Exercise aim> Beginning with the first line of the material, set down each line exactly as written, up to and including the line with "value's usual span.".

(Data Opens)

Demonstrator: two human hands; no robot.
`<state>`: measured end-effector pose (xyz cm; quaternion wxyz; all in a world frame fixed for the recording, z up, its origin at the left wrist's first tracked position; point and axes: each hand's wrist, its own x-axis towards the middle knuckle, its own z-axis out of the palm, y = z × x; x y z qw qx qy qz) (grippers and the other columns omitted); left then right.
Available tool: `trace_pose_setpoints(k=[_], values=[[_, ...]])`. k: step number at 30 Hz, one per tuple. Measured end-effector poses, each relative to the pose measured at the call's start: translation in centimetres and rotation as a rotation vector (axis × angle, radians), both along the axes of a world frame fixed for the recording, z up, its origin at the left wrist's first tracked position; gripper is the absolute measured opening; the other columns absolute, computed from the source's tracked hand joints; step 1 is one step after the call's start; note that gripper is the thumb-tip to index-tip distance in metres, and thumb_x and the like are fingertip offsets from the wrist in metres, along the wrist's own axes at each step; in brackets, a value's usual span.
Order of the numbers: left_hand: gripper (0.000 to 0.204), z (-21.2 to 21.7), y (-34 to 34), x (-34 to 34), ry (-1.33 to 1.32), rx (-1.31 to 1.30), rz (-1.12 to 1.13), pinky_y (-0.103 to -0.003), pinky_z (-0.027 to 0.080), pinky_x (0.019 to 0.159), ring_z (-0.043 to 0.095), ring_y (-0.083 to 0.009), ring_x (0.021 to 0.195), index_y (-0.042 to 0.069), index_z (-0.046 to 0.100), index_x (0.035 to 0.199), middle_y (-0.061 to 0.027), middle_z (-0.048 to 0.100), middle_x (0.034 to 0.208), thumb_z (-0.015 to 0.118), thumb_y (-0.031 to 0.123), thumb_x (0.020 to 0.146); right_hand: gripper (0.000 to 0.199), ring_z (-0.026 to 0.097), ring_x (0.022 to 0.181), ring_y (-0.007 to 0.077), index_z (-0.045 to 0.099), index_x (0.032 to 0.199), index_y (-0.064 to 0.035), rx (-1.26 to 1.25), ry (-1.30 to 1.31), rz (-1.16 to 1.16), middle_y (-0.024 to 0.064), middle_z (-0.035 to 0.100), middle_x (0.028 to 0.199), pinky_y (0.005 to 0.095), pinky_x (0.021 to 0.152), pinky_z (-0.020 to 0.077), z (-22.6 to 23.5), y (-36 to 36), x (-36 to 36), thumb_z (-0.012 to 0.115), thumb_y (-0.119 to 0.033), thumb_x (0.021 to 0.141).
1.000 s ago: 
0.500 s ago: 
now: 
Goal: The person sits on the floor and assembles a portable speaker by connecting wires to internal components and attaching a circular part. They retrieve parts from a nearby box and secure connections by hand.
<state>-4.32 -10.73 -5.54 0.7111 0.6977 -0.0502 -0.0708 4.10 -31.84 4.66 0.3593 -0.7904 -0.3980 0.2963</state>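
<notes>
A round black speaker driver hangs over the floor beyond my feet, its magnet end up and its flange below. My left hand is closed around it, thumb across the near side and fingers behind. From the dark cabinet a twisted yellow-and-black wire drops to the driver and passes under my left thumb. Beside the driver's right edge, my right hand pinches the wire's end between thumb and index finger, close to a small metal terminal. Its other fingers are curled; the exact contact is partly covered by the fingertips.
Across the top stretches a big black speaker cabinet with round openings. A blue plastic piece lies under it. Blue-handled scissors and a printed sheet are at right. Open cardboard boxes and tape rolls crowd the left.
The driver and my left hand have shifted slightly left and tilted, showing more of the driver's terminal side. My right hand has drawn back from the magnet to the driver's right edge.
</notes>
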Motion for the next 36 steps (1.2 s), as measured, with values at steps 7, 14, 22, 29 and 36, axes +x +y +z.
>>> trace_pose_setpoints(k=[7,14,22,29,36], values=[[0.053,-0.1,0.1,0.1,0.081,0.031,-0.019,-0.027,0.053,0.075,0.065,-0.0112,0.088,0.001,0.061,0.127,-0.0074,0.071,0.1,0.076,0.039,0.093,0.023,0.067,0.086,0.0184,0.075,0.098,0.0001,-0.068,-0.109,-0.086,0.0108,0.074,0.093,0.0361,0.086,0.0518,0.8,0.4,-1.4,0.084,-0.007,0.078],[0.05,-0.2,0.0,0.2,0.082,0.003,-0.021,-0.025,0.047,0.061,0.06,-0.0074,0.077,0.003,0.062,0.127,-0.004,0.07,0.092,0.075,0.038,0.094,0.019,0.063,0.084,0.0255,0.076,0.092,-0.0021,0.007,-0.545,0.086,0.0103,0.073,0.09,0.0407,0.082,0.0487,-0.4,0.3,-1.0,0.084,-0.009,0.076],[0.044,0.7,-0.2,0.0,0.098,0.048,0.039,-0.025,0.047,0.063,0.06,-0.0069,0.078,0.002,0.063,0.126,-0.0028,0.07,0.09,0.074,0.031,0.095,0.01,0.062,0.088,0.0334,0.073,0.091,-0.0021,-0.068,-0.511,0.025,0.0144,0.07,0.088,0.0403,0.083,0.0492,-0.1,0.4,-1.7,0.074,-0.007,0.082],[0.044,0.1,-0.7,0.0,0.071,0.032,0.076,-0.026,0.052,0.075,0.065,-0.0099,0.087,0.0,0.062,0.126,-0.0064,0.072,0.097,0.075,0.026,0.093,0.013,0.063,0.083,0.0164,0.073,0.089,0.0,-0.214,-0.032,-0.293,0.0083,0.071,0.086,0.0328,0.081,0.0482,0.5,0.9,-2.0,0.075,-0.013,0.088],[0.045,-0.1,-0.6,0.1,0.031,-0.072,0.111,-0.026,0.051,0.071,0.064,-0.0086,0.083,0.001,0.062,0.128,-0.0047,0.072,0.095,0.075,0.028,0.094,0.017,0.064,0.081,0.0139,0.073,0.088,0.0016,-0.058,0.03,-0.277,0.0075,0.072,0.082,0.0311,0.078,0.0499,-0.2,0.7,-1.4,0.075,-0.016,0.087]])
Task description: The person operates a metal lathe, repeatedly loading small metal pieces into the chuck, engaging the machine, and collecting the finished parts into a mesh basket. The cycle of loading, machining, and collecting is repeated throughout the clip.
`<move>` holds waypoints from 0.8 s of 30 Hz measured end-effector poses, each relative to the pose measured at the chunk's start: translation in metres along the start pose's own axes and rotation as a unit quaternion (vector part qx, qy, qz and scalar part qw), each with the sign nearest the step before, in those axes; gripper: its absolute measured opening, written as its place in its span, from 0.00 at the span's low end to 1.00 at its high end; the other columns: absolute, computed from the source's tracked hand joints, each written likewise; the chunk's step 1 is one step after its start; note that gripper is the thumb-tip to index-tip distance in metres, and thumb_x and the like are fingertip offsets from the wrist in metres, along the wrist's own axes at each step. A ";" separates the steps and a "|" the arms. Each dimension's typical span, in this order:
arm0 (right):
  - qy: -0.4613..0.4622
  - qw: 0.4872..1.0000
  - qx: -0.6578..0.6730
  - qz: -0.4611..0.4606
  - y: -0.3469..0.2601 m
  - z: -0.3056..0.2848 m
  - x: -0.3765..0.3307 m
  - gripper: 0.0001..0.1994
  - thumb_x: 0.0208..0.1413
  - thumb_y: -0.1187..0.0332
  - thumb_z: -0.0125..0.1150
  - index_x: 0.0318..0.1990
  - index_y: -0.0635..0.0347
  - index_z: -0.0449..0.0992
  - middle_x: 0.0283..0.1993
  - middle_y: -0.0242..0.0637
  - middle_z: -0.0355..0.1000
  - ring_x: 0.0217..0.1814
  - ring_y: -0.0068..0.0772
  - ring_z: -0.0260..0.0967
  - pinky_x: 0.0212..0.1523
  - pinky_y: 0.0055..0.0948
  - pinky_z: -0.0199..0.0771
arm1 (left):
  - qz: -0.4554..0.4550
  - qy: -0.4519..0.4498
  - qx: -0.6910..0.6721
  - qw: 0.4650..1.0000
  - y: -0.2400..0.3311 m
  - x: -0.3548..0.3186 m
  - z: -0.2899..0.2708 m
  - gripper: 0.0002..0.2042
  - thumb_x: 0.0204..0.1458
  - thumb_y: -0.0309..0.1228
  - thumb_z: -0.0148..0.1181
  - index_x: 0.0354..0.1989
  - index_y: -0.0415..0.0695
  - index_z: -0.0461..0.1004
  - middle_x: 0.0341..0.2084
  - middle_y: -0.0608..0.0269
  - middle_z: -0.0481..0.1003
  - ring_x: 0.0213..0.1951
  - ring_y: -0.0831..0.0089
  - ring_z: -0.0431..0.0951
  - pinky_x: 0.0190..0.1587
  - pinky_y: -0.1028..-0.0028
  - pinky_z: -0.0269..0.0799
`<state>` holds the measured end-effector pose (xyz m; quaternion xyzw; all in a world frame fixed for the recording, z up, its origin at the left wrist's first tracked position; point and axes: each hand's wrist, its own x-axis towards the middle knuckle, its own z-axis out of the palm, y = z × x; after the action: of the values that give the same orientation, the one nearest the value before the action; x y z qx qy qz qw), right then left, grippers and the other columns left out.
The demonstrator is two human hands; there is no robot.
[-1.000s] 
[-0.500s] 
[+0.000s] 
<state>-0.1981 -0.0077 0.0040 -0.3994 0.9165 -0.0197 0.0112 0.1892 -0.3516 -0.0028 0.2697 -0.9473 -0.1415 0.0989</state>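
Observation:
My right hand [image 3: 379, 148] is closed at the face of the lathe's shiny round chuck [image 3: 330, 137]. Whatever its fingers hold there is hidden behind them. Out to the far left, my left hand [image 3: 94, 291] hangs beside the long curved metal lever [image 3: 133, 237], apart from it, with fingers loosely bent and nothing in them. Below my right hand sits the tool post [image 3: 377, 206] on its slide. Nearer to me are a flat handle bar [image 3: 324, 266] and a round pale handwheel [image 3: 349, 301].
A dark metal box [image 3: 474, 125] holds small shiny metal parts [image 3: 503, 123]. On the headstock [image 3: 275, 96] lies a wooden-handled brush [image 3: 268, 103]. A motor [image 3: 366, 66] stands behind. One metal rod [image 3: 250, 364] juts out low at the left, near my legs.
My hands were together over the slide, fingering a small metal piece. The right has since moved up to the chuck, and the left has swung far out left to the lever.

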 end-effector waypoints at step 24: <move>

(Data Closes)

Exercise solution>
Demonstrator: two human hands; no robot.
`<state>`: measured end-effector pose (xyz cm; quaternion wxyz; all in a world frame fixed for the recording, z up, its origin at the left wrist's first tracked position; point and axes: each hand's wrist, its own x-axis towards the middle knuckle, its own z-axis out of the palm, y = z × x; x y z qw qx qy qz) (grippers and the other columns omitted); left then right.
Available tool: `trace_pose_setpoints(k=[_], values=[[_, ...]])`. k: step number at 30 Hz, one per tuple. Measured end-effector poses, each relative to the pose measured at the call's start: translation in centimetres and rotation as a rotation vector (axis × angle, radians), both along the axes of a world frame fixed for the recording, z up, its origin at the left wrist's first tracked position; gripper is the absolute measured opening; the other columns absolute, computed from the source's tracked hand joints; step 1 is one step after the call's start; note that gripper is the thumb-tip to index-tip distance in metres, and thumb_x and the like are fingertip offsets from the wrist in metres, along the wrist's own axes at each step; in brackets, a value's usual span.

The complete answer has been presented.